CD19 CAR T Cells in Patients With Relapsed or Refractory CD19 Positive B-cell Lymphoma

Institute of Hematology & Blood Diseases Hospital, China

Status and phase

Completed

Phase 1

Conditions

Lymphomas Non-Hodgkin's B-Cell

Relapse

Treatments

Biological: CD19 CAR T cells

Study type

Interventional

Funder types

Other

Industry

Identifiers

NCT03029338

XH-CD19CART-002

Details and patient eligibility

About

In this single-center, open-label, no control, prospective clinical trial, a total of 10 relapsed or refractory CD19 positive B-cell Non-Hodgkin Lymphoma (NHL) patients will be enrolled.CD19 CAR T cells(total dose of 2×10^6/kg-1×10^7/kg) will be intravenously infused to patient in a three-day split-dose regimen: 10% on day 0, 30% on day 1 and 60% on day 2. The purpose of current study is to determine the clinical efficacy and safety of CD19 CAR T cells in patients with relapsed or refractory CD19 positive B-cell lymphoma.

Full description

In this single-center, open-label, nonrandomized, no control, prospective clinical trial, a total of 10 relapsed or refractory CD19+ B-cell Non-Hodgkin Lymphoma (NHL) patients will be enrolled.

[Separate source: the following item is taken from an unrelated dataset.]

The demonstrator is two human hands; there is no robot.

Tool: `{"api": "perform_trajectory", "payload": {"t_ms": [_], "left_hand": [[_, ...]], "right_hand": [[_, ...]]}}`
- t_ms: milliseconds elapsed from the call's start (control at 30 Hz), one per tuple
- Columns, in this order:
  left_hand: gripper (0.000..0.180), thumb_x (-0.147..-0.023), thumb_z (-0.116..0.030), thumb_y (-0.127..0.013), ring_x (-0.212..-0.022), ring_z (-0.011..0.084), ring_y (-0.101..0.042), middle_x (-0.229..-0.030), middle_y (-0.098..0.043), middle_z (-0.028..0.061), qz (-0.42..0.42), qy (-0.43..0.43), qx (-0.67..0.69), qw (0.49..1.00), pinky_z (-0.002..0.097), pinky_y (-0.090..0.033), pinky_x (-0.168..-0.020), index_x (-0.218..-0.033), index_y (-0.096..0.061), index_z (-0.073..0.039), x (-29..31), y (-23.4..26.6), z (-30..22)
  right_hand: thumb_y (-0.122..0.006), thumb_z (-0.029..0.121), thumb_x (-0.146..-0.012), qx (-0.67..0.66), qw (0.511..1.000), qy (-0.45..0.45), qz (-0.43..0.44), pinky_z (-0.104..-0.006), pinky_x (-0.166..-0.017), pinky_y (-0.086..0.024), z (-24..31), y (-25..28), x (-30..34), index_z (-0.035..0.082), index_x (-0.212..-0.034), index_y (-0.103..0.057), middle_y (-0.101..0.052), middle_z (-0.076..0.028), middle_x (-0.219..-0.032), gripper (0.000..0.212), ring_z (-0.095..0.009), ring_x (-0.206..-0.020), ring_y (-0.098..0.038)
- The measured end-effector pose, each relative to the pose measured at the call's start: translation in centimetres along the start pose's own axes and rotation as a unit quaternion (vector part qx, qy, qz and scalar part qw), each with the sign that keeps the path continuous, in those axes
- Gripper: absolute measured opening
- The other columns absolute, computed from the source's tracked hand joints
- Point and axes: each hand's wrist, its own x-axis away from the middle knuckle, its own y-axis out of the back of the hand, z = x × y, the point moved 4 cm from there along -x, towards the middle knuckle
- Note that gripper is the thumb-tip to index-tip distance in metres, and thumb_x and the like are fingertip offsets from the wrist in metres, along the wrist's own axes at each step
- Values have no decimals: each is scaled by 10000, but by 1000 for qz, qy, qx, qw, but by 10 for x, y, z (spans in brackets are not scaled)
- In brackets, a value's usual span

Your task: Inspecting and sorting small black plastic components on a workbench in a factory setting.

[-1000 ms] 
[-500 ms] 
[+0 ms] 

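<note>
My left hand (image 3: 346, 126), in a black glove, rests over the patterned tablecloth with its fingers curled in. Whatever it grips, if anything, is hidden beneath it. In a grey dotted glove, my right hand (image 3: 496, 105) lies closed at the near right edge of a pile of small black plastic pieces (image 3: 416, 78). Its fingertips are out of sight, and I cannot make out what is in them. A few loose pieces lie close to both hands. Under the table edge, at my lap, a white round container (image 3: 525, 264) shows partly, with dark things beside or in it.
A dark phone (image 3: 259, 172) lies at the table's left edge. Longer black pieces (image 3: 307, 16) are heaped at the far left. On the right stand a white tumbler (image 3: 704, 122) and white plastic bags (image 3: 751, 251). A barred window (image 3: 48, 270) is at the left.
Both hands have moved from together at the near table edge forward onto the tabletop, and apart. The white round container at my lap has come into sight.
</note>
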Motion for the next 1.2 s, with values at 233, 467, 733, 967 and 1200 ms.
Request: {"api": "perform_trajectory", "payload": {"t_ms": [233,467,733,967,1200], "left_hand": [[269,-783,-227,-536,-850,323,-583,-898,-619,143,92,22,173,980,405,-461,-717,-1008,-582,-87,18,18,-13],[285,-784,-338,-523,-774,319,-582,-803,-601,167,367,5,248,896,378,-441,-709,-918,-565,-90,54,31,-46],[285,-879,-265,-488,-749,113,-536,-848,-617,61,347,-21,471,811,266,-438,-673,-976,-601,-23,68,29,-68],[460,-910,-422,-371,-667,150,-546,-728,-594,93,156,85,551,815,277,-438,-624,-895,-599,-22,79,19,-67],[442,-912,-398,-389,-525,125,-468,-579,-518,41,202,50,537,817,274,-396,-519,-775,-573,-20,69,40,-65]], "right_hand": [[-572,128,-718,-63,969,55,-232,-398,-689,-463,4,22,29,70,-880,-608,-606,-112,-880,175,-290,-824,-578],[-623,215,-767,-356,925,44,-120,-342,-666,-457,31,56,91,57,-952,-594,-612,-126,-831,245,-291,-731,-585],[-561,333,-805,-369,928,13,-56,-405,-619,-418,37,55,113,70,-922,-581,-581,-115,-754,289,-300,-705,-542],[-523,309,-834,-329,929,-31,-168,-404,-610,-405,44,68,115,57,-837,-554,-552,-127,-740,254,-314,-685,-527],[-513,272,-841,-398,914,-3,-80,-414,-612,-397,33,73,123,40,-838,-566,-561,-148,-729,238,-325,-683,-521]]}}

CD19 CAR T cells transduced with a lentiviral vector to express anti-CD19 scFv TCRζ:4-1BB, will be administered by i.v. injection in a three-day split-dose regimen: 10% on day 0, 30% on day 1 and 60% on day 2. Side effects of CD19 CAR T cells therapy will be monitored. The purpose of current study is to determine the clinical efficacy and safety of CD19 CAR T cells therapy in patients with relapsed or refractory CD19 positive B-cell lymphoma.

Enrollment

20 patients

Sex

All

Ages

18 to 70 years old

Volunteers

No Healthy Volunteers

Inclusion criteria

Patients aged 18 to 70 years with relapsed or refractory CD19 positive B-cell lymphoma.
Eastern Cooperative Oncology Group (ECOG) Performance status 0-2.
Adequate end organ function as defined by: Total bilirubin ≤ 1.5 x upper limit of normal（ULN）; Alanine aminotransferase (ALT) and aspartate aminotransferase (AST) ≤ 2.5 x ULN; Creatinine ≤ 1.5 x ULN or any serum creatinine level associated with a measured or calculated creatinine clearance of ≥ 40ml/min.
Male and female of reproductive potential must agree to use birth control during the study and for at least 6 weeks post study.
Patients should sign informed consent form.

Exclusion criteria

Patients with central nervous system involvement by lymphoma.
Prior chemotherapy within 2 weeks before enrollment with the following exceptions: steroids, hydroxyurea, oral mercaptopurine, methotrexate, vincristine and thioguanine are permitted within 2 weeks of enrollment as maintenance or to reduce tumor load.
Prior allogeneic hematopoietic stem cell transplant (HSCT) ≤ 4 months before enrollment. Patients must have completed immunosuppression therapy prior to enrollment. At enrollment, patients must not have≥ grade 2 acute GVHD, or either moderate or severe limited chronic GVHD, or extensive GVHD of any severity.
Known systemic vasculitides, primary or secondary immunodeficiency(such as HIV infection or severe inflammatory disease).
Major surgery within 4 weeks before enrollment.
Impaired cardiac function:Ejection fraction ≤45 % on MUGA scan. QTc interval > 450msecs on baseline ECG. Myocardial infarction within 6 months prior to starting study; other clinically significant heart disease (e.g. unstable angina, congestive heart failure or uncontrolled hypertension, uncontrolled arrhythmias).
Administration of live vaccine ≤ 4 weeks before enrollment.
Other concurrent severe and/or uncontrolled medical conditions: Patients with another primary malignant disease, except those that do not currently require treatment; acute or chronic liver, pancreatic or severe renal disease; another severe and/or life-threatening medical disease.